Assignment: Leave out the images and return all the data word for word.

Information provided:
+++++
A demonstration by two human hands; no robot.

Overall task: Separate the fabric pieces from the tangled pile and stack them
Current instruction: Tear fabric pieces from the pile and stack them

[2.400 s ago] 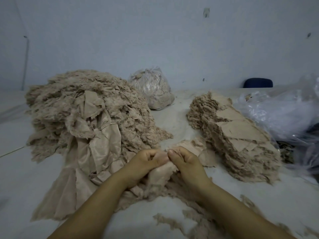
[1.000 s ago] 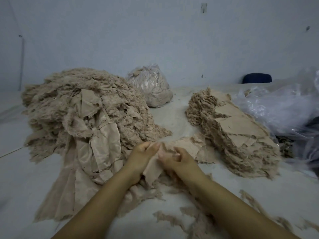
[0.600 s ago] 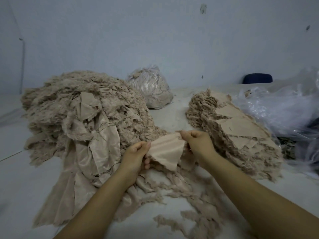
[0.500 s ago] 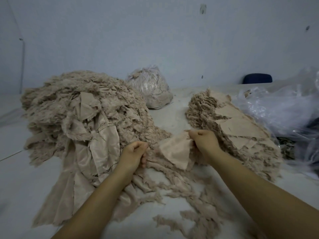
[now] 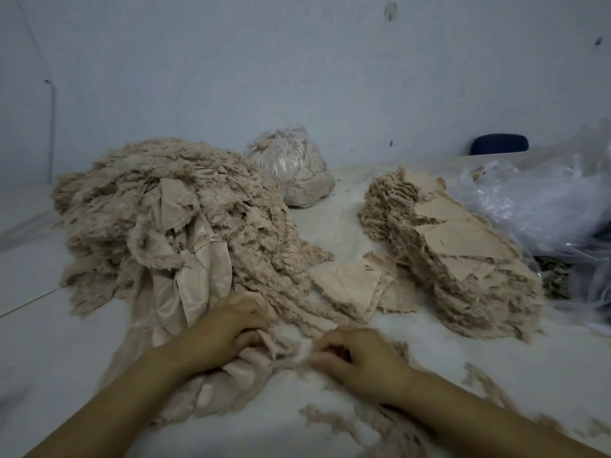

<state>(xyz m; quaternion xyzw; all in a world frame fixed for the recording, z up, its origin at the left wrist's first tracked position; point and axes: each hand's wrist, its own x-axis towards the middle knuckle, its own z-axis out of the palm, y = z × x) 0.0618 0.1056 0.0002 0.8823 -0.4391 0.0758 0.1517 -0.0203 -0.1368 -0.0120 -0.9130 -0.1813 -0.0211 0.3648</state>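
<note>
Tangled pile (image 5: 172, 223) of beige frayed fabric sits up and left of both hands, its loose tail spilling down onto the table (image 5: 39, 342) right under them. Left hand (image 5: 228, 328) has fingers curled into a bunched fold at the pile's near edge, gripping it. Right hand (image 5: 360, 358) is just right of that, fingers curled over thin fuzzy strands; motion blur at the fingertips, so cannot tell if it actually pinches cloth or nothing. Single flat piece (image 5: 350, 285) lies above and between the hands, at the foot of the stack (image 5: 456, 256), which runs up and to the right of the right hand. Clear plastic bags (image 5: 545, 206) beyond the stack, tied bag of scraps (image 5: 294, 173) far behind the pile, dark blue chair back (image 5: 499, 145) at the wall. Risks, as judgement: pieces are frayed and snagged together, so a pull from the left hand could drag several at once or pull the pile's slope down over the sorted piece; lint could ride along into the stack; the flat piece sits off the stack's edge, not squared, so later pieces may slide. Versus half a second earlier: right hand then held that flat piece near the stack, now piece is set down and the hand is back low by the left; left hand dropped slightly into the tail.
</note>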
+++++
Output below:
A demonstration by two human hands; no robot.

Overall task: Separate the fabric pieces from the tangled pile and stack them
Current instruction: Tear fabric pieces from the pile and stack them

[2.400 s ago] 
[1.000 s ago] 
[0.600 s ago] 
[0.500 s ago] 
[now] 

<state>(xyz m; quaternion xyzw; all in a world frame fixed for the recording, z up, its origin at the left wrist's first tracked position; point and axes: each hand's wrist, its own x-axis towards the middle knuckle, its own z-axis out of the palm, y = z × x) 0.0618 0.1056 0.0002 0.8823 -0.4391 0.0758 0.1517 -0.0203 -0.1368 -0.0120 -0.9130 -0.1813 -0.0211 0.3648</state>
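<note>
Tangled pile (image 5: 172, 223) of beige frayed fabric sits up and left of both hands, its loose tail spilling down onto the table (image 5: 39, 342) right under them. Left hand (image 5: 228, 328) has fingers curled into a bunched fold at the pile's near edge, gripping it. Right hand (image 5: 360, 358) is just right of that, fingers curled over thin fuzzy strands; motion blur at the fingertips, so cannot tell if it actually pinches cloth or nothing. Single flat piece (image 5: 350, 285) lies above and between the hands, at the foot of the stack (image 5: 456, 256), which runs up and to the right of the right hand. Clear plastic bags (image 5: 545, 206) beyond the stack, tied bag of scraps (image 5: 294, 173) far behind the pile, dark blue chair back (image 5: 499, 145) at the wall. Risks, as judgement: pieces are frayed and snagged together, so a pull from the left hand could drag several at once or pull the pile's slope down over the sorted piece; lint could ride along into the stack; the flat piece sits off the stack's edge, not squared, so later pieces may slide. Versus half a second earlier: right hand then held that flat piece near the stack, now piece is set down and the hand is back low by the left; left hand dropped slightly into the tail.
</note>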

The exercise is done, with nothing left to add.